I do have reservations, though. Does “fair and balanced” work? The documentary’s conclusion is deeply depressing, and while it’s good to show both sides, does it do a proper job of refuting the creationists? I don’t know.
Without laying on any overt message, “We Believe in Dinosaurs” does definitely suggest that this eccentric collision between faith and secularism, commerce and politics — one that might have seemed wholly outlandish not long ago—is kinda-sorta the direction in which our republic is now headed. Politicians increasingly bend to accommodate religious causes, with judiciary right behind them. Science denial is a trend, whether the motivation is Biblical literalism or simple capitalist greed.
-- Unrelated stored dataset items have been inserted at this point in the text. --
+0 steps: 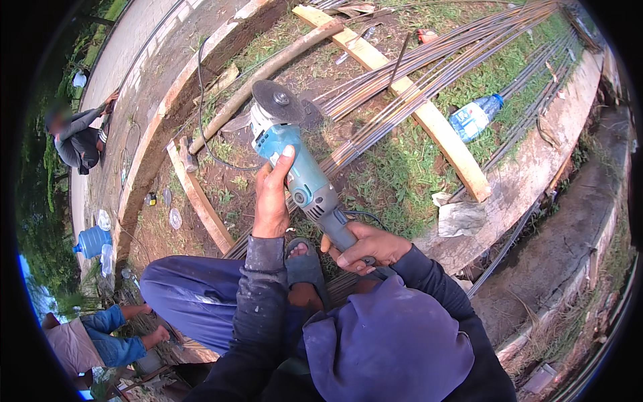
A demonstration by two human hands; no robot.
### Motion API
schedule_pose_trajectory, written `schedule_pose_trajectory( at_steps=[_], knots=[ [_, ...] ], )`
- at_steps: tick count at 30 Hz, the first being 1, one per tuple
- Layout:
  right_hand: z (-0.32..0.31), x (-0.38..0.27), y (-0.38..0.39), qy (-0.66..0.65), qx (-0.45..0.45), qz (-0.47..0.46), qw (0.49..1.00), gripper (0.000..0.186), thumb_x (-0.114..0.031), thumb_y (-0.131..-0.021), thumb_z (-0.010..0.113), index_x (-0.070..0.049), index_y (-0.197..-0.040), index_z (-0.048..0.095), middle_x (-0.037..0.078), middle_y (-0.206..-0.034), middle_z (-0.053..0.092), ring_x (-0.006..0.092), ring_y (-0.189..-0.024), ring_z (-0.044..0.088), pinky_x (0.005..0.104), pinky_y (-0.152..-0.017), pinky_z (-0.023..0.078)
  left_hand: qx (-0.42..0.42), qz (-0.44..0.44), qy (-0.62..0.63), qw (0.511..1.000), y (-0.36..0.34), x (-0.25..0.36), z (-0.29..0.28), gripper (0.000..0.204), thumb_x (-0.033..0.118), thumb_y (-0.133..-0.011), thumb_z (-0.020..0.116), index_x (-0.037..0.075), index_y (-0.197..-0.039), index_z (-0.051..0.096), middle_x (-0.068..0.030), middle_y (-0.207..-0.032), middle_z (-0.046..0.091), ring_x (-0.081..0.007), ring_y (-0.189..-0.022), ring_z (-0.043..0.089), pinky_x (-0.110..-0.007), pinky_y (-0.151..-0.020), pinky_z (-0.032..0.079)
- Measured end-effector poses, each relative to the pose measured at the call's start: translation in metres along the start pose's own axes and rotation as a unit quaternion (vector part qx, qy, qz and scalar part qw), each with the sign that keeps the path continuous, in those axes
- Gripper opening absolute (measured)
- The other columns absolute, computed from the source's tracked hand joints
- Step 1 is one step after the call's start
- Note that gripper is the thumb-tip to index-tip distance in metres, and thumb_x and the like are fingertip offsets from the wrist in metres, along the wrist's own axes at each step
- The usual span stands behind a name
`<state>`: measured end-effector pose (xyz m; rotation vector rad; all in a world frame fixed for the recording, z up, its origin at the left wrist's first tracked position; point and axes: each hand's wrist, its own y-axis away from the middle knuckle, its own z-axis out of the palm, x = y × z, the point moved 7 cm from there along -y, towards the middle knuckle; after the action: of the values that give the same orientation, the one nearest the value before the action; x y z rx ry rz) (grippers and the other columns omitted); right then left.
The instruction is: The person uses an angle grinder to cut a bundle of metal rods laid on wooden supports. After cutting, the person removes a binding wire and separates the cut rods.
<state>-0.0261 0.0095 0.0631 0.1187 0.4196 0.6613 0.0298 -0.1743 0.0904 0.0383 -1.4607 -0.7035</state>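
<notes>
Nearest: a knee in purple trousers (388, 345) is seen at the lower edge, with dark, dust-marked sleeves (258, 301) to either side. Just beyond, a teal and grey angle grinder (305, 177) is held up in front of the body, aslant, its head turned to the upper left. Its rear handle is enclosed by the right hand (368, 246), the grip closed round it. The body near the head is clasped by the left hand (273, 197), the grip closed, thumb laid along the casing. A dark disc (278, 100) is mounted at the head; whether it is spinning cannot be told.

Below the grinder, a grey sandal (305, 271) is worn on one foot. Farther out, long metal rods (429, 90) are laid across a pale timber (435, 130) on grass and soil. A clear bottle with a blue base (475, 117) is set down between rods and timber. To the left, a round pole (261, 84) is laid on the soil. Farthest, at left, a crouching person (77, 137) is seen beside the paving (130, 57).
</notes>
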Motion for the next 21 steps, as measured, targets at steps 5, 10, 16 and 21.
schedule_pose_trajectory(
  at_steps=[5, 10, 16, 21],
  knots=[
    [0.002, -0.037, 0.025, 0.272, 0.059, 0.011, 0.961, 0.042, -0.013, -0.087, 0.071, 0.000, -0.121, 0.050, 0.004, -0.079, 0.059, 0.0110, -0.058, 0.060, 0.0267, -0.048, 0.045, -0.086, -0.018, 0.137, 0.987, 0.010, 0.005, 0.038, 0.043, 0.029, -0.088, 0.070, -0.005, -0.113, 0.061, -0.0177, -0.104, 0.069, -0.0276, -0.098, 0.069, -0.042, -0.091, 0.057],
    [-0.015, -0.061, 0.074, 0.611, 0.417, -0.147, 0.657, 0.055, -0.020, -0.083, 0.073, 0.002, -0.125, 0.044, 0.021, -0.089, 0.069, 0.0331, -0.069, 0.071, 0.0413, -0.061, 0.055, -0.019, -0.044, 0.130, 0.990, 0.010, -0.049, 0.059, 0.043, 0.027, -0.086, 0.070, -0.005, -0.112, 0.061, -0.0186, -0.104, 0.068, -0.0278, -0.093, 0.068, -0.041, -0.086, 0.056],
    [-0.031, 0.001, 0.098, 0.609, 0.581, -0.013, 0.540, 0.047, -0.024, -0.078, 0.075, -0.003, -0.106, 0.043, 0.021, -0.081, 0.066, 0.0405, -0.072, 0.069, 0.0502, -0.061, 0.054, 0.059, -0.112, 0.134, 0.983, 0.045, -0.107, 0.090, 0.023, 0.012, -0.086, 0.070, 0.001, -0.102, 0.058, -0.0085, -0.090, 0.063, -0.0227, -0.084, 0.067, -0.037, -0.073, 0.056],
    [-0.046, 0.040, 0.111, 0.588, 0.589, 0.022, 0.553, 0.044, -0.020, -0.076, 0.074, -0.004, -0.102, 0.043, 0.020, -0.076, 0.067, 0.0401, -0.067, 0.068, 0.0502, -0.059, 0.053, 0.053, -0.141, 0.109, 0.983, 0.052, -0.133, 0.096, 0.023, 0.009, -0.085, 0.072, 0.003, -0.102, 0.057, -0.0070, -0.087, 0.062, -0.0201, -0.075, 0.066, -0.035, -0.063, 0.055]
  ],
)
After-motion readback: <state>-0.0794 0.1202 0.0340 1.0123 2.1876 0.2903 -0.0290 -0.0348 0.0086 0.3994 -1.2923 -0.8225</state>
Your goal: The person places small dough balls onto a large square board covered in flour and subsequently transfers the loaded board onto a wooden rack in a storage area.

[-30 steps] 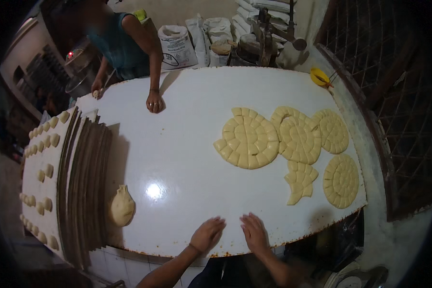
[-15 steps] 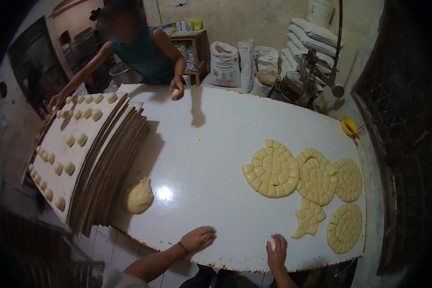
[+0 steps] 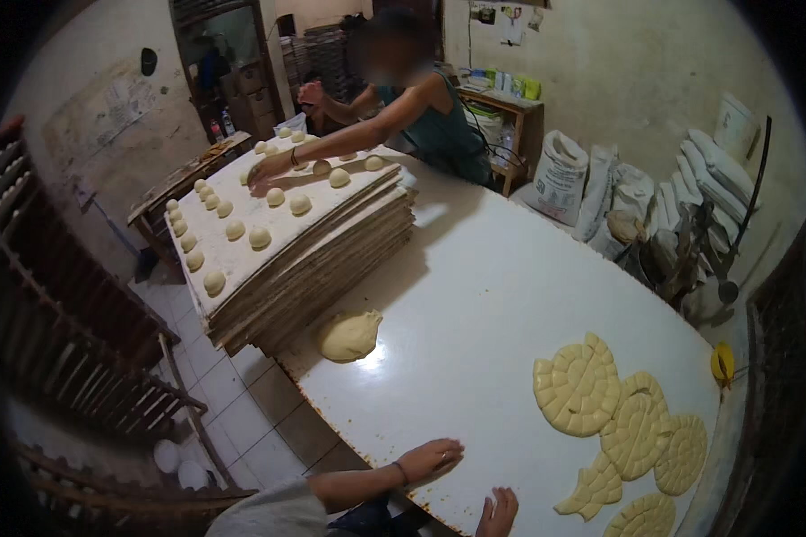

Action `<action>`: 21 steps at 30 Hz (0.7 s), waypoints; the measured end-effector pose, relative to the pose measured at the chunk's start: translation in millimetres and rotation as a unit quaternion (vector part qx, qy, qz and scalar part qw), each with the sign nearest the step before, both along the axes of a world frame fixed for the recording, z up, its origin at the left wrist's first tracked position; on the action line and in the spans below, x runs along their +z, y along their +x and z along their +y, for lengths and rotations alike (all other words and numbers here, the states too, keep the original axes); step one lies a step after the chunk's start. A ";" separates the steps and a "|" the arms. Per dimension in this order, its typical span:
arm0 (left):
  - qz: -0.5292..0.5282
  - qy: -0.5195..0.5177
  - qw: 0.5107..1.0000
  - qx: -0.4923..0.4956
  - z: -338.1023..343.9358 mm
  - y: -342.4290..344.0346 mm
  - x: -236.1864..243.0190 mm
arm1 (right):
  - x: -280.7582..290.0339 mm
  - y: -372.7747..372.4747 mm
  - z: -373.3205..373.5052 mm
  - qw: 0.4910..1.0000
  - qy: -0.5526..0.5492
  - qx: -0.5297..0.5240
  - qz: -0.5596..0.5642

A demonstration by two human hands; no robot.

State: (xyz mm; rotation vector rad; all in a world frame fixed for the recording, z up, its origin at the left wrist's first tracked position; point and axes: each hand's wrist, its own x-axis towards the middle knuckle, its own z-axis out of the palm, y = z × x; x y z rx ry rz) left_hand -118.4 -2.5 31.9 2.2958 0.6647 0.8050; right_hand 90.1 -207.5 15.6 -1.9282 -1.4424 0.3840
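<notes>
My left hand (image 3: 432, 460) lies low over the near edge of the white table (image 3: 475, 358), fingers stretched out and palm down. Whatever may be beneath the palm is hidden. To its right, my right hand (image 3: 498, 513) is curled on the tabletop at the picture's lower edge; its underside is out of sight, so I cannot make out what it holds. Scored rounds of dough (image 3: 578, 390), cut into many small pieces, rest at the right, with a broken part-round (image 3: 591, 488) nearest my right hand. A smooth lump of dough (image 3: 349, 336) sits beyond my left hand.
A tall stack of boards (image 3: 331, 259) stands at the table's left, dough balls (image 3: 260, 237) spread on top. A co-worker's hand (image 3: 269, 170) reaches over them. White sacks (image 3: 560, 179) line the back wall. A yellow bowl (image 3: 723, 364) is at the far right edge.
My view has swung left, showing more of the board stack and floor. The co-worker's arm now reaches across the boards among the dough balls. My hands stay near the table's front edge.
</notes>
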 end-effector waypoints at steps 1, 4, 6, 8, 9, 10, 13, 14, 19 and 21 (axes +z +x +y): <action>-0.012 0.021 0.997 -0.079 1.5 -26.6 -19.8 | -1.4 10.1 -26.8 0.999 -0.040 0.001 0.006; 0.159 -0.022 0.978 -0.136 29.9 -41.7 -11.7 | 31.6 36.5 -24.2 0.994 -0.069 -0.077 0.027; 0.115 -0.032 0.992 -0.032 30.1 -4.2 -6.0 | 26.4 40.8 9.7 0.997 -0.014 -0.076 -0.025; 0.046 0.051 0.998 0.010 16.6 0.6 1.9 | 36.0 13.2 25.6 0.998 0.000 -0.043 -0.052; 0.042 0.010 0.999 -0.014 3.7 -18.0 -22.3 | 17.2 3.7 9.2 0.998 -0.025 -0.049 -0.018; 0.002 -0.059 0.998 -0.013 -8.7 -42.9 -42.5 | 0.6 -1.3 -8.7 0.997 -0.049 -0.053 0.039; 0.048 -0.408 0.910 0.059 -22.3 -73.5 -4.7 | -57.4 20.3 -51.0 0.820 -0.036 -0.258 0.510; 0.092 -0.575 0.805 0.114 -16.1 -86.3 20.1 | -66.6 22.1 -50.4 0.767 0.000 -0.278 0.578; -0.244 -0.684 0.686 -0.044 86.8 -227.6 219.1 | 39.1 -44.9 82.0 0.822 -0.079 -0.172 0.538; -0.150 -0.480 0.864 -0.036 192.2 -301.2 317.9 | 85.0 -60.1 138.3 0.829 -0.075 -0.193 0.520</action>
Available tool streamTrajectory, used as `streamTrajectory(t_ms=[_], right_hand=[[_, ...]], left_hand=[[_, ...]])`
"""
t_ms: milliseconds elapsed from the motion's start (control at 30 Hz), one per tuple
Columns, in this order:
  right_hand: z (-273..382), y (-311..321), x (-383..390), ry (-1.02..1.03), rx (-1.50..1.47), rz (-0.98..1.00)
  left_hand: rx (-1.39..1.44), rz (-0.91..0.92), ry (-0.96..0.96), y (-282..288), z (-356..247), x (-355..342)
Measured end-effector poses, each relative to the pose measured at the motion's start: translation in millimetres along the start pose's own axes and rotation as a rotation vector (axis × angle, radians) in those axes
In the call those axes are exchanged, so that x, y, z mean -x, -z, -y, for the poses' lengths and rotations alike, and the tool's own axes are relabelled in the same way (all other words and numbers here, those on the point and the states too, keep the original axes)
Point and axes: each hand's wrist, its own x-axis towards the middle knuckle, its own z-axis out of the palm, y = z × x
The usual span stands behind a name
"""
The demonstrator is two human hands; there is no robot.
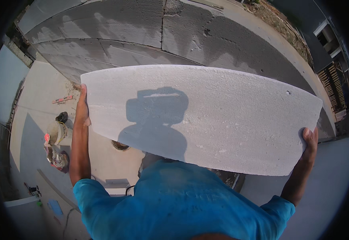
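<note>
A large pale aerated concrete block spans the middle of the view, held up in front of my body by its two ends. My left hand presses against its left end, mostly edge-on, with part of the fingers hidden behind the block. At the other end my right hand grips the lower corner, the thumb along the edge and the remaining fingers out of sight. A shadow of a head and shoulders falls on the block's broad face. Just beyond it stands a grey block wall with damp-looking dark patches and visible joints.
On the floor at left are a whitish bucket, a crumpled bag and a red level-like bar. A round dark-mouthed container shows partly beneath the block. Beyond the wall at right is a slatted fence.
</note>
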Motion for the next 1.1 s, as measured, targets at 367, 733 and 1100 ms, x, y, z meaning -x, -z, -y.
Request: streamTrajectory(t_ms=[367,733,1100], right_hand=[[7,-153,86,-0.300,0.415,0.445],[-141,-413,158,0.333,0.740,1.168],[-382,-349,208,0.458,0.636,0.974]], left_hand=[[0.183,-0.314,0.649,83,482,68],[0.724,-0.387,1.241,73,576,68],[0.382,-0.671,1.027,86,632,39]])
We see Ken Ham (who presumably refused to be interviewed by the filmmakers) selling his wares every which way, using whatever terminology will gain acceptance with a particular audience, but always advancing the creationist cause. That the wind is blowing in his direction is underlined by a closing-credits compilation of recent American politicos publicly distancing themselves from (or outright decrying) evolutionary theory.
I guess I’ll have to wait for a streaming service to pick it up so I can see it for myself, but that last bit is something that might be encouraging to creationists, rather than as discouraging as I see it.